コーチングの入門書とのことだけれど、個人的に印象に残ったのは「聞くこと」
教えたり、導いたり、というときには、ついついコーチや教える側に主導権があり、引っ張っていくイメージがありがち。
しかし、この本の中では徹底して「聞く」ということに重きを置いていると感じた。
そして同時に、物事を思った通りに相手に伝えることがいかに難しいかということを気付かされた。

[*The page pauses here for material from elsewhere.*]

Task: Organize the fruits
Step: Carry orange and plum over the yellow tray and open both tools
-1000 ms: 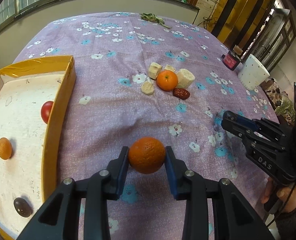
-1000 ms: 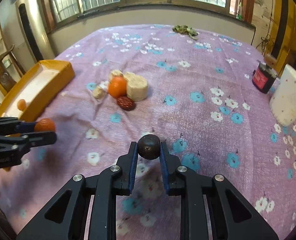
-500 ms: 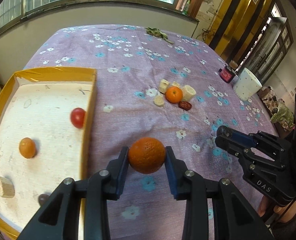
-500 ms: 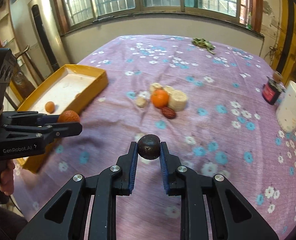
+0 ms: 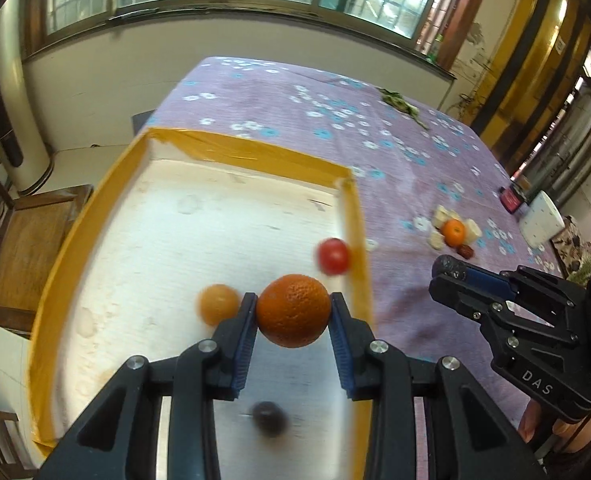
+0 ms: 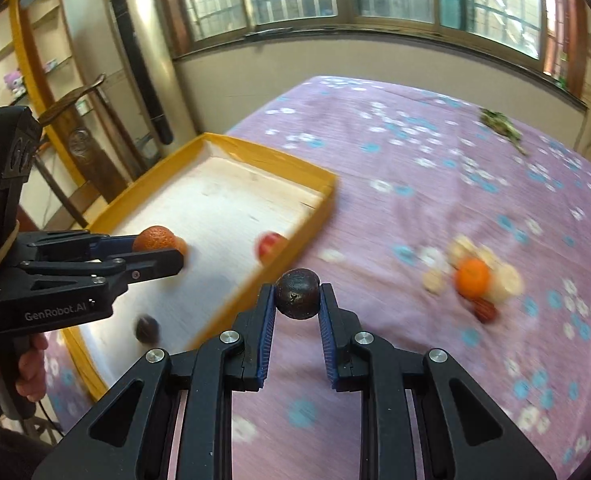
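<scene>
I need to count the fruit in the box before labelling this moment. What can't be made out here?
- Left wrist view: the dark fruit in the yellow box is motion-blurred; kind unclear.
- Box's near end: hidden behind the left gripper.
- Right wrist view: pale pieces around the loose orange are smeared; count unclear.

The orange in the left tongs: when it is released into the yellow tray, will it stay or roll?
The orange is round, so it will probably roll on the flat tray floor. Its dimpled skin likely grips the left tongs well. The raised rim should stop it.
</scene>
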### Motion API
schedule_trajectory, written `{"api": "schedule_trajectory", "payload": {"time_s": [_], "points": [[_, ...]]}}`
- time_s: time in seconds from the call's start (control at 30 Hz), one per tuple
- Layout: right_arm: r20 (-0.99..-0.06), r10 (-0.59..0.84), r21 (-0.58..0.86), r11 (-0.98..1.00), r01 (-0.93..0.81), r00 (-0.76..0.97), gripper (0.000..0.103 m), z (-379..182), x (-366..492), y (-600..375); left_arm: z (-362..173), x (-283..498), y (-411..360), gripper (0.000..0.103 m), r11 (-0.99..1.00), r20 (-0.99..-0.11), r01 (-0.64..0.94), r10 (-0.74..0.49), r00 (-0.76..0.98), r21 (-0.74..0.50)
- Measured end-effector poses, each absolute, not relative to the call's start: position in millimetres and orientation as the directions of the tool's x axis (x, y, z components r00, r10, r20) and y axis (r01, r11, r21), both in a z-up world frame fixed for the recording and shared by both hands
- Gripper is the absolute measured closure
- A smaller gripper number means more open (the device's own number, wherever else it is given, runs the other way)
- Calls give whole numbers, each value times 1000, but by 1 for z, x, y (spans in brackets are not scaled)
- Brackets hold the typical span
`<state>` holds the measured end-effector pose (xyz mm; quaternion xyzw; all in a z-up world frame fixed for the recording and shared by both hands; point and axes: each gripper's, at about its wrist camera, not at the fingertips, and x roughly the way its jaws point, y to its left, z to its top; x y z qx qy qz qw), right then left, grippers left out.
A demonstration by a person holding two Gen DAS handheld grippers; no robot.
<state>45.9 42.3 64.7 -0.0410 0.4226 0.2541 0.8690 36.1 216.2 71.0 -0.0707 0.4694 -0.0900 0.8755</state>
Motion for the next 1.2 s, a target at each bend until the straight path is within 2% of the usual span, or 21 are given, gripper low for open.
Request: {"api": "schedule_trajectory", "payload": {"time_s": [0.47,1.07,1.2], "points": [[-815,430,169,818,-549,390,83,27,95,136,41,78,291,65,983,-852,-51,-128,508,-178],[-856,381,143,824,-548,349,81,7,106,147,25,84,299,65,984,-871,-68,-114,478,-166],[-855,371,125,825,-551,362,78,11,101,145,26,80,299,61,984,-873,-75,-108,475,-162]]}}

例えば、頭のなかで考えるスピードというのは、普段の話し言葉の30~50倍もあるそうだ。
確かに、考えることを全部話そうとしたら、ついつい早口になったり、逆に言いたいことが全部言語化できずに、何から言っていいのかわからなくなることもある。

そして口に出したことの一部、ここでは運よく9割ほど伝わったとすると、相手に伝わるのは、最初に頭で考えたことを100とすれば

100 × 1/30 × 0.9 = 3

100考えても、たったしか(しかも運よく伝わった場合)自分の想っていることは伝わっていない。これは結構少ない…!
そもそも30分の1になる時点で、どれぐらい効率的に?言語化するかも重要だ。
言語化って結構練習しないと適切な言葉が出てこない。

更に最後の伝えるところも、なかなか9割も伝えるのは難しい。
なぜなら聞き手は、聞きたいことを聞きたいように聞くものだからだそうだ。
(つまりは文章も同じで、読み手は解釈をするときには読みたいように読む…ということだ)

どんなに役に立つ話をしても、それ自体は価値を生まない
その話を参考にしたり自分の教訓にしたりするのは、聞き手であり話し手ではない。コーチングもそういう意味で、聞くことに重きを置いているのだろう。

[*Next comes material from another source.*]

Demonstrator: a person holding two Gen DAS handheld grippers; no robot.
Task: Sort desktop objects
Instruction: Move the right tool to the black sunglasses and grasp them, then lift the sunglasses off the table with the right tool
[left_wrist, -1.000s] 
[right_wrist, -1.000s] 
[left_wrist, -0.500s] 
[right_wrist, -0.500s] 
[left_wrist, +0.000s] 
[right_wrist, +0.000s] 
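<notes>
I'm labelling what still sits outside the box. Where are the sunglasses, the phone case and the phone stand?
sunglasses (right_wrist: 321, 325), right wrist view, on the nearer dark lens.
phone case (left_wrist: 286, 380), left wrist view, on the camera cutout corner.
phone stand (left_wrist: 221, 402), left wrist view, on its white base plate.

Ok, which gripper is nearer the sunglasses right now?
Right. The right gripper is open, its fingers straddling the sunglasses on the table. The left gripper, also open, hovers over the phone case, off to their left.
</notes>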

逆に大したことない話やふっとしたところから、ヒントを得て価値を生み出したり、何かを成し遂げる人もいる。

いずれにせよ、何か伝えたいことがあるときは(特に教えたいこと、育てたい想いがあるときなどは)きっちりとわかりやすく伝える責任が話し手にある

もちろん聞き手側に回る方にも協力できることはあるし、した方がより円滑なコミュニケーションができる。
例えば、上記の内容を踏まえると、意外と聞き手が思っているより、色々と話し手は言いたいことがあるのかもしれない。

本のなかでは、

話し手が話していることを、たった1つの解釈に頼って判断するのは、見誤ることがあるかもしれない、他の解釈も参考に3つ以上の解釈を用意して、そこから一番いいものを選べるようになるとより良い。

と紹介されていた。

これには、びっくりした。
普段の会話のなかで、相手が言っている意味はこうかな?と選択肢をつくることなんて考えたこともない。

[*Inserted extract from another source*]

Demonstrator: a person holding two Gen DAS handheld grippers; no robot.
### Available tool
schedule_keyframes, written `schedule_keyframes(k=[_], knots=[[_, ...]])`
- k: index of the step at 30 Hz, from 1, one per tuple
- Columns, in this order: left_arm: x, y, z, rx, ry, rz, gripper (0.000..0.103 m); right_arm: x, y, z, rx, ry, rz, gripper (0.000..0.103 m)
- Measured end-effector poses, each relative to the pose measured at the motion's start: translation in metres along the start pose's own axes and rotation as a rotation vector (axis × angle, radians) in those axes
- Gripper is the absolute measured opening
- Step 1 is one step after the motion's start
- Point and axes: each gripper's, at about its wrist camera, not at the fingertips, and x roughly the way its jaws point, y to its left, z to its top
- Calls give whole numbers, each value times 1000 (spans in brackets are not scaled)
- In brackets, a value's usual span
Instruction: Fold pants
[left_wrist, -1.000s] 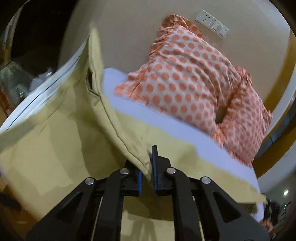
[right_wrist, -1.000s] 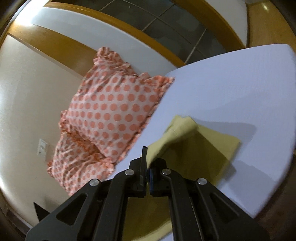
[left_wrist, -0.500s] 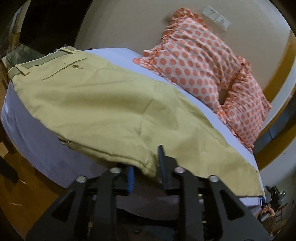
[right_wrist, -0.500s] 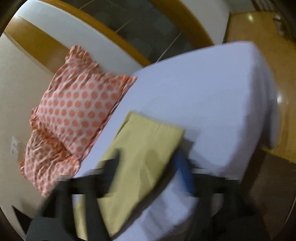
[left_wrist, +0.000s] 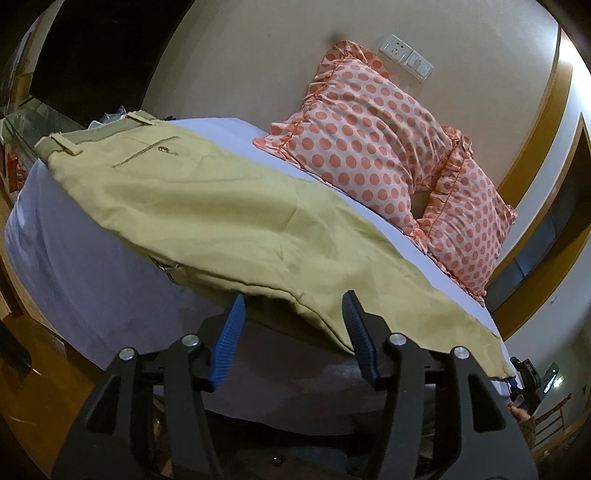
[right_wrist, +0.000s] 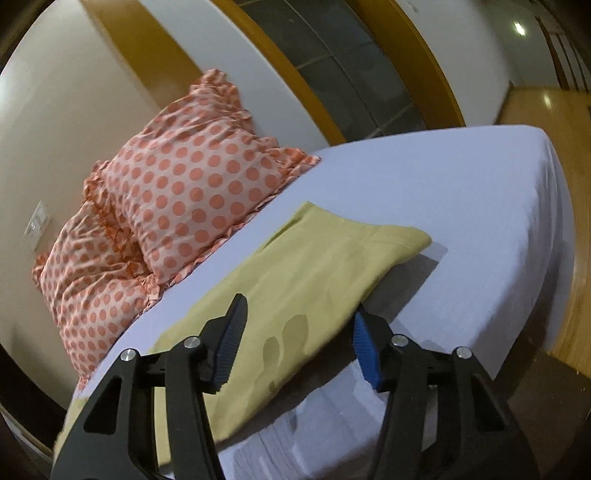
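Khaki pants (left_wrist: 229, 218) lie folded lengthwise along the near edge of the white bed (left_wrist: 74, 273), waistband and back pocket at the far left. Their near edge sags slightly over the mattress side. My left gripper (left_wrist: 293, 314) is open and empty, just in front of that near edge. In the right wrist view the leg ends of the pants (right_wrist: 332, 266) lie flat on the sheet. My right gripper (right_wrist: 299, 321) is open and empty, just above the near edge of the legs.
Two orange polka-dot pillows (left_wrist: 373, 147) lean against the beige wall behind the pants, and show in the right wrist view (right_wrist: 177, 195). Wall sockets (left_wrist: 406, 57) sit above them. Bare sheet (right_wrist: 461, 206) lies right of the legs. Wooden floor (right_wrist: 576, 258) surrounds the bed.
Both grippers held pants fabric a second ago, then let go and opened. The pants have dropped flat on the bed. Both grippers have drawn back toward the near edge.
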Motion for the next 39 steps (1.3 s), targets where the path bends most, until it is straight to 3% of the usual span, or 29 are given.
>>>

そして思い出したのが、今、我が家で読んでいる「アオアシ」というサッカー漫画だ。
この漫画、サッカーどころか、オリンピックですらあまり見ないぐらいスポーツには興味がない私が、今一番面白いと思うコミックなのだが、そのなかで、主人公が天才と呼ばれる選手のコメントを聞いて驚くシーンがあるのだ。

その天才選手も「いかなる局面でも、どれを選んでも正答となる4つの選択肢を持ち、一つを選ぶ」と話しており、それに対して主人公が「(自分には4つどころか)選択肢なんてない。『これぞ』と思うプレーはいつも一つだ」と答える。

まさに同じ境遇だ、と笑ってしまった。
コミュニケーションとサッカープレーは違うかもしれない。
けれどコーチングを行うようなコミュニケーションのプロも、選択肢を用意しているというなら、そうなのかもしれない。
確かに、解釈は事実ではない。自分の頭のなかで翻訳された結果にすぎず、それが正しいなんて保障はない。

コミュニケーションを聞く際に、まず解釈の選択肢を作ることを意識するだけで、視野はずいぶん広がる気がする。

ちなみに上記で紹介した「アオアシ」というコミックは、コーチングを学ぶという視点で読んでみると、意外と色々と参考になるとも感じたし、何よりサッカーの面白さがどこにあるのか、といったことを知ることもできるのでこちらも是非おススメ。

以下は備忘録的に。

反省させたいのはコーチの理屈。反省したら同じ失敗を繰り返さないという思い込みがどこかにあるのでしょう。反省させると委縮して行動を起こさず、失敗は減る。それでは行動しない人になってしまう。反省する時間があるなら改善案を。